Haz el trabajo importante, el que no todo el mundo está dispuesto a hacer, no porque tengas que hacerlo, sino porque es un privilegio. Hazlo porque eso es marketing de verdad, dar más de lo que tus clientes esperan recibir.

Destroza las expectativas.

Vacíate en esa conferencia, cuéntalo todo. No te guardes nada.

Entra temprano, antes que nadie.

Ayuda sin pedir nada a cambio.

Entrega valor equivalente a cuatro veces el precio que has pedido.

Hazlo sin pedir nada a cambio, sin recompensa a corto plazo. Sencillamente porque tú puedes.

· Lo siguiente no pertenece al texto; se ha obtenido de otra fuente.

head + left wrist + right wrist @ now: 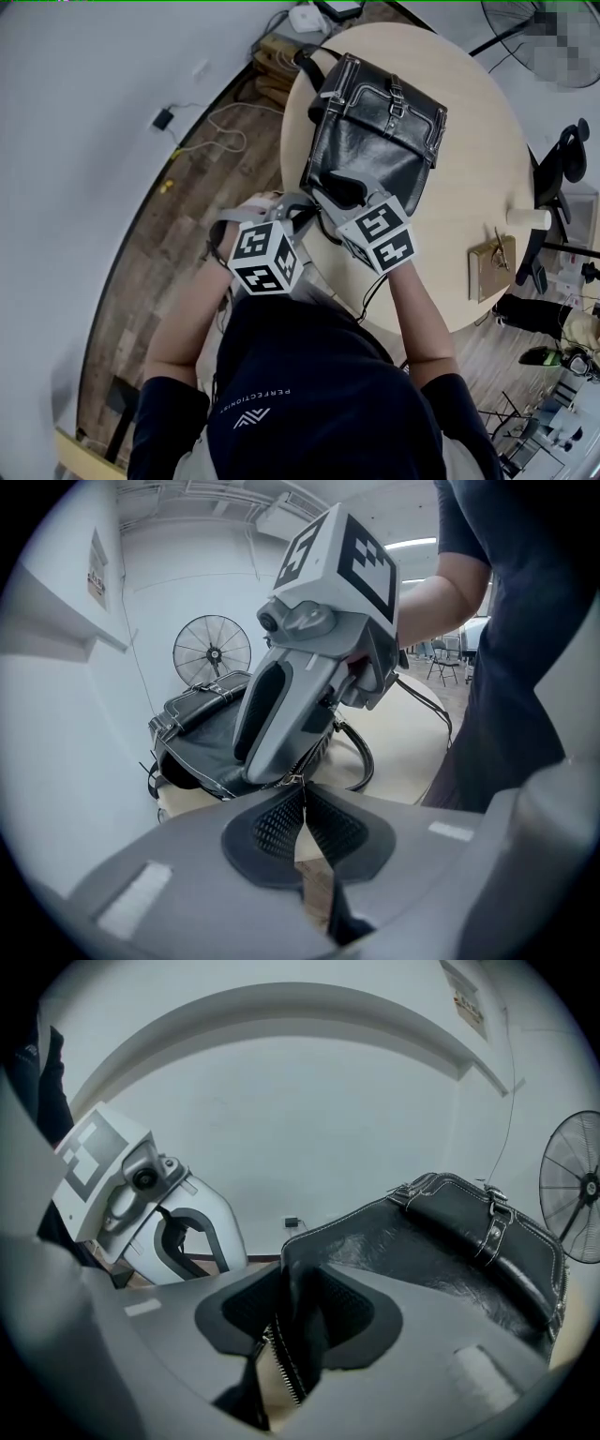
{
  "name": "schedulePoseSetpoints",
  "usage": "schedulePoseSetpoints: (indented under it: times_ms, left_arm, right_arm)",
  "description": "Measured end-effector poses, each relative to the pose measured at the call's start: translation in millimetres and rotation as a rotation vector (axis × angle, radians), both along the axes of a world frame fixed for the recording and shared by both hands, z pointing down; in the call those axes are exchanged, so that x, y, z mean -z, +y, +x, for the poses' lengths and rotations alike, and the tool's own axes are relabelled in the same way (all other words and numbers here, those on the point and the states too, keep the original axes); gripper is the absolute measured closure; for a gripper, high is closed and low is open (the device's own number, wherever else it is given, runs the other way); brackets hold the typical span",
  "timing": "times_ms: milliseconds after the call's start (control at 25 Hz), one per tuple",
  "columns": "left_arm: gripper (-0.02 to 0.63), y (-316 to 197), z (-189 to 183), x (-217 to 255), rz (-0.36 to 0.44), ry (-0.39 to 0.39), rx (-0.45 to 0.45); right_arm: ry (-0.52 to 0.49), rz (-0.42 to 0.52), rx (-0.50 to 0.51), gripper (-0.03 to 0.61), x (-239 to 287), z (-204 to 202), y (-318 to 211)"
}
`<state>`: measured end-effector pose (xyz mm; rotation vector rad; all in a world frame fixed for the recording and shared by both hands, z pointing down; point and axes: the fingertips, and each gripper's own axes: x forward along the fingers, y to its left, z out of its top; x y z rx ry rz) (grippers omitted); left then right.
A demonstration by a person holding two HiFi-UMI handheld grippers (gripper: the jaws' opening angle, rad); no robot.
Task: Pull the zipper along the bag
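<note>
While the black leather bag [375, 122] is lying on the round table [478, 122], both grippers are working at the rim nearest the person. The left gripper [299, 799] is holding its jaws pressed almost together, and their tips are pinching the small metal zipper pull [296, 782]; only that thin tab is sitting between the pads. The right gripper [296, 1302] is standing with its jaws partway apart, and a fold of the bag's rim is filling the gap and touching both pads. The zipper teeth [281, 1365] are running along the fold's left side, down toward the camera. In the head view the two grippers are lying just beside each other, both pointing away from the person and downward.

The bag is resting with its zippered rim facing the person and its flap, which is carrying the buckled straps [397, 94], lying on the far side. The zippered rim is running crosswise, from the left gripper toward the right one. What the bag is holding cannot be made out in any view. A carrying strap [364, 757] is looping over the tabletop beside the bag. Well apart, near the table's right edge, a white cup [530, 217] and a flat tan object [490, 267] are sitting; the cup's contents are not showing.
</note>
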<state>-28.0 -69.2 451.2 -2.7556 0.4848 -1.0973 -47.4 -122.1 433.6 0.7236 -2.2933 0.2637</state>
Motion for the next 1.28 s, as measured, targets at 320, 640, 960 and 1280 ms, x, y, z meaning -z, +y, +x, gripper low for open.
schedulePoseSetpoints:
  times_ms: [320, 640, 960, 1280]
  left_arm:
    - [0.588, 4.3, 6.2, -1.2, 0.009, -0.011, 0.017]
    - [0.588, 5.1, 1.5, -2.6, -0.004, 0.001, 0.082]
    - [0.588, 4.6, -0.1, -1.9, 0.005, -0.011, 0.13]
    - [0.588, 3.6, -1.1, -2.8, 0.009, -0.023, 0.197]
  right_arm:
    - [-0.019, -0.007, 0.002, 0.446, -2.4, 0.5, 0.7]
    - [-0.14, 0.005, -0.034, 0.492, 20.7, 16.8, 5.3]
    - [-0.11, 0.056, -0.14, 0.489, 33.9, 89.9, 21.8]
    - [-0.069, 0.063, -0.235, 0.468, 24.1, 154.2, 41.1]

Los directores, los profesionales del marketing de verdad, las empresas que sobresalen, entienden esto a la perfección. Comprenden que su estrategia de marketing no pasa por poner a mujeres y hombres en ropa interior, no es cuestión de vender un producto exclusivamente, sino de contar una historia, de conectar personalmente con un suficiente grupo de personas que se enamoren de la marca y estén dispuestas a pagar un sobreprecio, porque la empresa cumple sus promesas y entrega siempre más de los que ellos esperan recibir.

El hábito de hacer más de lo necesario solo se puede obtener a través de la práctica. Y ese hábito no tiene precio.

Cumple tus promesas

Promesas útiles y creíbles. Los consumidores sólo préstamos nuestra atención a los vendedores cuando:

La promesa de la marca es algo que creemos que vale más de lo que cuesta y si pensamos que eres la mejor persona para cumplir esa promesa.

Si tu marketing no está funcionando, si tus ventas no son las que esperas o quieres, es porque tus promesas no son lo suficientemente útiles, lo suficientemente grandes, o porque no confiamos que tú seas la persona que las cumpla.